The liquidity is supported by cash and equivalent, including bank deposits and liquid investments of around Rs 152 crore as on September 30, 2024. CRISIL Ratings expects that over the medium term, healthy liquid surplus along with internal accrual generation should be sufficient to fund organic expansion plans. Working capital requirement remains limited for JFL due to its negative working capital cycle.

 

Environment, social and governance (ESG) profile

The ESG profile of JFL supports its already strong credit risk profile.

 

The industry trends for the food retail sector show that it has a significant impact on the environment owing to high water consumption and waste generation, apart from greenhouse gas emission. Its social impact is characterised by health hazards, leading to a higher focus on employee safety and well-being; and the impact on the local community given the nature of operations.

 

JFL has continuously focused on mitigating its environmental and social risks. The company has been improving its disclosure levels and is further strengthening it.

 

ESG highlights

  1. JFL has been increasing the share of electric bikes in its delivery fleet across multiple cities. This helps reduce Scope I/II emissions. With over 14,000 electric vehicles (EVs), the share of EV in fleet is now 53%.
  2. The company is committed to reducing carbon dioxide emissions, 20% of the electricity demand of its commissaries is currently met by renewable power sources.
  3. As part of its focus on recycling the waste generated, the company uses 100% recyclable pizza boxes and offers lidless dine-in boxes to reduce paper consumption. The Company has also taken several initiatives to fully eliminate single-use-plastic.
  4. It continues to build a more diverse, inclusive and representative workforce, with 35% of its employees being women.
  5. Under responsible sourcing initiatives, the company introduced India’s first No Antibiotics Ever policy and offers antibiotic-free chicken across brands. It has also achieved 100% farm traceability for chicken, oregano, chili and tomato paste.
  6. The company has also extended training and veterinary support to over 6,500+ dairy farmers to enhance cattle productivity.
  7. Governance profile is marked by 55% of its board comprising independent directors, split chairman and CEO positions, and strong investor grievance redressal cell. It also has extensive disclosures.

 

There is growing importance of ESG among investors and lenders. The commitment of JFL to ESG principles will play a key role in enhancing stakeholder confidence and ensuring ease of raising capital from markets where ESG compliance is a key factor.

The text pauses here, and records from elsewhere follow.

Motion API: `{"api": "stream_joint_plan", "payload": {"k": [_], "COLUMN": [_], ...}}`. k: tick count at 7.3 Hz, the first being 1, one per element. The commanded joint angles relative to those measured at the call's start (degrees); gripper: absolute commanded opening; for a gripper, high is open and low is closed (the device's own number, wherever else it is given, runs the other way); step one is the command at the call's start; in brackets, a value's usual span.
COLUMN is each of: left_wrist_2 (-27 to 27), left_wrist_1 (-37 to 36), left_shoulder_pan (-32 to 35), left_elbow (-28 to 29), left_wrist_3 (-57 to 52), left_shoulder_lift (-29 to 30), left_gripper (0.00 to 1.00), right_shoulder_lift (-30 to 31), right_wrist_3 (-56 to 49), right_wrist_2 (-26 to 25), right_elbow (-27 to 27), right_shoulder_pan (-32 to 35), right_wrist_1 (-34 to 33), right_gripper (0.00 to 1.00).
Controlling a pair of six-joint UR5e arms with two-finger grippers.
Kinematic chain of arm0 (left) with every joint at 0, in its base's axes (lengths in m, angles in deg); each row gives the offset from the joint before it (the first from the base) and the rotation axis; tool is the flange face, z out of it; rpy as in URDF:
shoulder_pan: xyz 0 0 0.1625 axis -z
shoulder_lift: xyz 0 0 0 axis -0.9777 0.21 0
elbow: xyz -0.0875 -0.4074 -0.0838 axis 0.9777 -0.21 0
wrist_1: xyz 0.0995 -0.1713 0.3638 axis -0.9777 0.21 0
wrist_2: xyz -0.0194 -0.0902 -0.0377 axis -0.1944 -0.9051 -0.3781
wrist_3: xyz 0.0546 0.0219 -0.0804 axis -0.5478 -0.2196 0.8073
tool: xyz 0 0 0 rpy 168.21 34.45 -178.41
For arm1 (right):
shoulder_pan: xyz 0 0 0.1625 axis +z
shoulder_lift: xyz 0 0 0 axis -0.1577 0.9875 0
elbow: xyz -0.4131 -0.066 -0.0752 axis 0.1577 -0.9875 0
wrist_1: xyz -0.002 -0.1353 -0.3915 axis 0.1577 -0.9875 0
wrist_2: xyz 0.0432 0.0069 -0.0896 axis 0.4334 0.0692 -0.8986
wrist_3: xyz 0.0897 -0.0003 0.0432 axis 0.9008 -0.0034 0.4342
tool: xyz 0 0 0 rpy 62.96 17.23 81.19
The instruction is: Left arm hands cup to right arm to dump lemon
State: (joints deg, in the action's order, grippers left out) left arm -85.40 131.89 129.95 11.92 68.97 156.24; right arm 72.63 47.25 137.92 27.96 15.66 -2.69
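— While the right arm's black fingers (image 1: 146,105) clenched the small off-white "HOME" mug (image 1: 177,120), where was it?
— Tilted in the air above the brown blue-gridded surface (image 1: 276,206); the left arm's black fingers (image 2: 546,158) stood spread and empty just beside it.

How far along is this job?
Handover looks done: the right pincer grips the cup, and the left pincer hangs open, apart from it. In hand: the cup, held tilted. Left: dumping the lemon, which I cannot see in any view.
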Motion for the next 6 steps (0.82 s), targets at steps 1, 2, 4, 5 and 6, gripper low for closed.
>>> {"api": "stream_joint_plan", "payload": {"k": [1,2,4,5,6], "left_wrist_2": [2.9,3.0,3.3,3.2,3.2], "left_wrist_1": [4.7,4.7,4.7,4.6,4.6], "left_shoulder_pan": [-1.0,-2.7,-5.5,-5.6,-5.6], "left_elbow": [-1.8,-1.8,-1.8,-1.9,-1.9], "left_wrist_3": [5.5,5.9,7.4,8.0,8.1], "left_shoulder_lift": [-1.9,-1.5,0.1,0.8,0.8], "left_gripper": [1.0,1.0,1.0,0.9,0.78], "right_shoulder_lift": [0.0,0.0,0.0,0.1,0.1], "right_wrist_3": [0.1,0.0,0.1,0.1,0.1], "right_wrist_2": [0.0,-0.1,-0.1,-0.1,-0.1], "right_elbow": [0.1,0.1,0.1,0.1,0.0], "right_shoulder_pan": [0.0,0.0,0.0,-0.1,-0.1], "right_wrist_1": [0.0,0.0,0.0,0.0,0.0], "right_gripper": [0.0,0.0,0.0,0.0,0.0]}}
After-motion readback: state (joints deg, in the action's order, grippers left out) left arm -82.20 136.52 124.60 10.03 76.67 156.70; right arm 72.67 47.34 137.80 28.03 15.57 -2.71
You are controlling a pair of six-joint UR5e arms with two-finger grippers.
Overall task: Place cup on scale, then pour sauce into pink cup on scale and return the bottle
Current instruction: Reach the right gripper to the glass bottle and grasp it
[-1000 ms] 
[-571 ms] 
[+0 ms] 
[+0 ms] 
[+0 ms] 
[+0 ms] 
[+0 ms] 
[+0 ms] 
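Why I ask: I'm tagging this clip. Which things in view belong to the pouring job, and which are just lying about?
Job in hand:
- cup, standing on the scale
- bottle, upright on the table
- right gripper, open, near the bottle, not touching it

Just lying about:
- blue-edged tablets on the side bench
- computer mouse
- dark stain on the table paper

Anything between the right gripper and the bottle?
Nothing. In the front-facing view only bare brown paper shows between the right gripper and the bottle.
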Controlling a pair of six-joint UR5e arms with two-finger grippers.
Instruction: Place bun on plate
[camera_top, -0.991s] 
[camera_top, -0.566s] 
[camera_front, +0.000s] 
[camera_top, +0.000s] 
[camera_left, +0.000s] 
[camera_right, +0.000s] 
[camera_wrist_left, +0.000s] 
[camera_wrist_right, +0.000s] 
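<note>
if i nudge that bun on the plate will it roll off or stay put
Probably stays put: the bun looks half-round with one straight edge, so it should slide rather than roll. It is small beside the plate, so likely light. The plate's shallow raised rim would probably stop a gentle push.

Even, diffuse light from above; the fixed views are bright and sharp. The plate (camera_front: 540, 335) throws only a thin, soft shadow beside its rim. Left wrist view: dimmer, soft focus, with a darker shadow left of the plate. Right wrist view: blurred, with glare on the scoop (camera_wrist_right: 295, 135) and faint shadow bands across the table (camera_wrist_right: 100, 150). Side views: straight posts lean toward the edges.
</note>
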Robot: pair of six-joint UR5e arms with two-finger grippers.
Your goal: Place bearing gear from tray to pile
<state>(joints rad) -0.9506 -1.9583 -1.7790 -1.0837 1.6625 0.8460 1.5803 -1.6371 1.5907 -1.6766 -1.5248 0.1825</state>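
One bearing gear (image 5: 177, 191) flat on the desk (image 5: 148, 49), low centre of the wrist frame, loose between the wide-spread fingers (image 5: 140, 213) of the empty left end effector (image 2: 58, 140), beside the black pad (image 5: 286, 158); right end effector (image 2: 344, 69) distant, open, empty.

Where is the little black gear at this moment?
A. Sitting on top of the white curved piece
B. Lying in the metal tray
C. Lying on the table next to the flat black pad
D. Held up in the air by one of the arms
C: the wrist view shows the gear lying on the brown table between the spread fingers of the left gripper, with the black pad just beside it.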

Rating sensitivity factors

Downward factors:

  • Substantial decline in revenue with operating margin falling to below 7-8% (Pre IndAS basis), impacting cash generation
  • Any large, debt-funded capital expenditure or acquisition weakening the financial risk profile substantially on a sustained basis.

About the Company

(JFL Group/Group), incorporated in 1995, ranks among the leading emerging markets’ food service companies. Its Group network comprises 3,130 stores (as of September 2024) across six markets – India, Turkey, Bangladesh, Sri Lanka, Azerbaijan and Georgia. The Group has a strong Portfolio of Brands in emerging markets with franchise rights for three global brands - Domino’s, Popeyes and Dunkin’ – and two own-brands, Hong’s Kitchen, an Indo-Chinese QSR brand in India, and a CAFÉ brand - COFFY in Turkey

 

In India, it has an extensive network of 2,079 Domino’s restaurants across 447 cities (as of September 2024). In Sri Lanka and Bangladesh, the company operates through its wholly owned subsidiary, which currently has 50 and 35 restaurants, respectively. JFL also has exclusive rights to develop and operate Dunkin’ restaurants in India; and Popeyes restaurants in India, Bangladesh, Nepal and Bhutan. The company currently operates 32 Dunkin’ restaurants and 54 Popeyes restaurants. It also operates 34 Hong’s Kitchen restaurants across India.

 

Post integration of DP Eurasia (subsidiary since February 2024), the consolidated operations now include 730 Domino’s stores and 116 COFFY stores across Turkey, Azerbaijan and Georgia.

Key Financial Indicators

As on/for the period ended March 31

Unit

2024

2023

Revenue

Rs crore

5667

5162

Reported profit after tax (PAT)

Rs crore

400

353

PAT margin

%

7.1

6.8

Adjusted debt/adjusted networth^

%

0.62

0.09

Adjusted interest coverage^

Times

14.1

218.7

^CRISIL Ratings-adjusted consolidated financials

Debt and finance costs do not include impact of lease accounting

Any other information: Not Applicable

Note on complexity levels of the rated instrument:
CRISIL Ratings` complexity levels are assigned to various types of financial instruments and are included (where applicable) in the 'Annexure - Details of Instrument' in this Rating Rationale.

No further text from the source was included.